In this commit, at the line DAG.getSExtOrTrunc(SetCC, DL, SelectVT), on my target, you end up generating the Node you are replacing, and so creating a loop in the DAG, which give a whole new meaning to the A in the acronym. Subsequent code manipulating the DAG to not like it at all.

Can you explain me what you were trying to do in that commit ? I know it is several month old, so the answer is likely not in cache, but that is capital to me to understand what is the correct fix.

Thank,

Amaury SECHET

I was fixing creating a setcc with the wrong type for the operands for a target with the same problem, which would then hit a selection failure later.

It was using getSetCCResultType on the result type of the SIGN_EXTEND node, rather than the types being compared in the setcc. The new setcc needs to have the right type, and then the result needs to be converted to the type of the sign_extend.

I think in that case, it was something like (i64 sext (setcc (i32 x) (i32 y)). getSetCCResultType is i64 for i64, and i32 for i32, so using the type of the sext created i64 (setcc (i32 x) (i32 y)) which doesn’t work

-Matt

OK, so in you case, you want DAG.getSExtOrTrunc(SetCC, DL, SelectVT) to tunc the result from i64 to i32 on 64 bits targets, if I understand correctly.

2 questions:

  • Why not generating a selectcc node directly ? It avoid having to mess up with intermediate values.

  • Why calling getSetCCResultType(VT) ? VT is not the type of a parameter of setcc, and this looks incorrect to me.

OK, so in you case, you want DAG.getSExtOrTrunc(SetCC, DL, SelectVT) to tunc the result from i64 to i32 on 64 bits targets, if I understand correctly.

2 questions:
- Why not generating a selectcc node directly ? It avoid having to mess up with intermediate values.

Well first, that’s what it did originally and wasn’t what I was changing. selectcc might not be legal, and I’m not sure why it even exists.
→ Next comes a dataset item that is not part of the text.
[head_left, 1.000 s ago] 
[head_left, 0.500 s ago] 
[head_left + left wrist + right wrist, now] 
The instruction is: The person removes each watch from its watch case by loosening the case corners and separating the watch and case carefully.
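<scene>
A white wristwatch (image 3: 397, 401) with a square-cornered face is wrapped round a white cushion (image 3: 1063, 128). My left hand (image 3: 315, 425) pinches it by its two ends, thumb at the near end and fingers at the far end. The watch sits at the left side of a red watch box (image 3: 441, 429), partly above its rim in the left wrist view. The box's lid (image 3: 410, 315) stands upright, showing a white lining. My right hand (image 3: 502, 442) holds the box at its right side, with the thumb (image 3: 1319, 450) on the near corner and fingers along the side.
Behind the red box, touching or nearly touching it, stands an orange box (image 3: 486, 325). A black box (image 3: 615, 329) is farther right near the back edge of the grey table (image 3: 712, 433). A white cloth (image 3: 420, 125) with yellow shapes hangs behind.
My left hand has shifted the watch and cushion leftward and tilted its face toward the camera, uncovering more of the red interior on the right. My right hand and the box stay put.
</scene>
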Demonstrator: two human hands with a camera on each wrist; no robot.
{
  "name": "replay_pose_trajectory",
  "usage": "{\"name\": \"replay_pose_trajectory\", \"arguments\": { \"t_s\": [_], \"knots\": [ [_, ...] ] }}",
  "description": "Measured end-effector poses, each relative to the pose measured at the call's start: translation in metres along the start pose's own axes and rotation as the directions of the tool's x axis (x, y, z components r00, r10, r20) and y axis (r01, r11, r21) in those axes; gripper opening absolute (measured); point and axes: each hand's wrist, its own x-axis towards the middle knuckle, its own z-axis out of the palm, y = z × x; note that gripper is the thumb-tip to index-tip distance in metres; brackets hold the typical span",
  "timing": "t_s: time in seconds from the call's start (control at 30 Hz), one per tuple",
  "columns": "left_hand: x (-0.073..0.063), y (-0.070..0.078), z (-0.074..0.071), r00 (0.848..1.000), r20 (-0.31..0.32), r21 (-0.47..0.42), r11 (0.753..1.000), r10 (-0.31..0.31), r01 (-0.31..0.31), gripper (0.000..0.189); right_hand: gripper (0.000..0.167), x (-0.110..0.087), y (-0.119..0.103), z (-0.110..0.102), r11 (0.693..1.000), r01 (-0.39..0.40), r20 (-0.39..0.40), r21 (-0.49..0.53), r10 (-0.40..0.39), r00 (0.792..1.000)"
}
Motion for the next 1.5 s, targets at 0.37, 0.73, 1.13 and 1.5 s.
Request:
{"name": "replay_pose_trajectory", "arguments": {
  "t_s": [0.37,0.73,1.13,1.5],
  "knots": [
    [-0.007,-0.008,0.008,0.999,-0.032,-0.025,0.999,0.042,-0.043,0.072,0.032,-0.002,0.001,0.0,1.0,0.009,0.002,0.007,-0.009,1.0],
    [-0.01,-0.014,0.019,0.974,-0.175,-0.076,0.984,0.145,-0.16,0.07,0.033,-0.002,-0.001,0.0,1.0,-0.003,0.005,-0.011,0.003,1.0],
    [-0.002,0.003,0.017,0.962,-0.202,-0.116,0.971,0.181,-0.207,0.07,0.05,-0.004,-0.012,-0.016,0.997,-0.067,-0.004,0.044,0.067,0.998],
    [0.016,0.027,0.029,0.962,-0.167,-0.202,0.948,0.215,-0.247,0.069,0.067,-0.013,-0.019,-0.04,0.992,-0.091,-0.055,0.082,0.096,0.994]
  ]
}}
I don’t see how it’s any harder to match select + setcc vs. selectcc, and selectcc just gives you another case to worry about.

- Why calling getSetCCResultType(VT) ? VT is not the type of a parameter of setcc, and this looks incorrect to me.

That’s what it did originally, and what I fixed. It now checks getSetCCResultType of the operand’s operand’s value type, the setcc’s operand

OK from what I understand, the DAG.getSExtOrTrunc(SetCC, DL, SelectVT) is unecessary and the SelectVT is nto the right type (as it is called with incorrect parameter).

Here is a patch so it won’t generate a loop. I ran make check and it doesn’t look like anything is broken.

0001-Remove-loop-generation-in-DAGCombiner.patch (1.04 KB)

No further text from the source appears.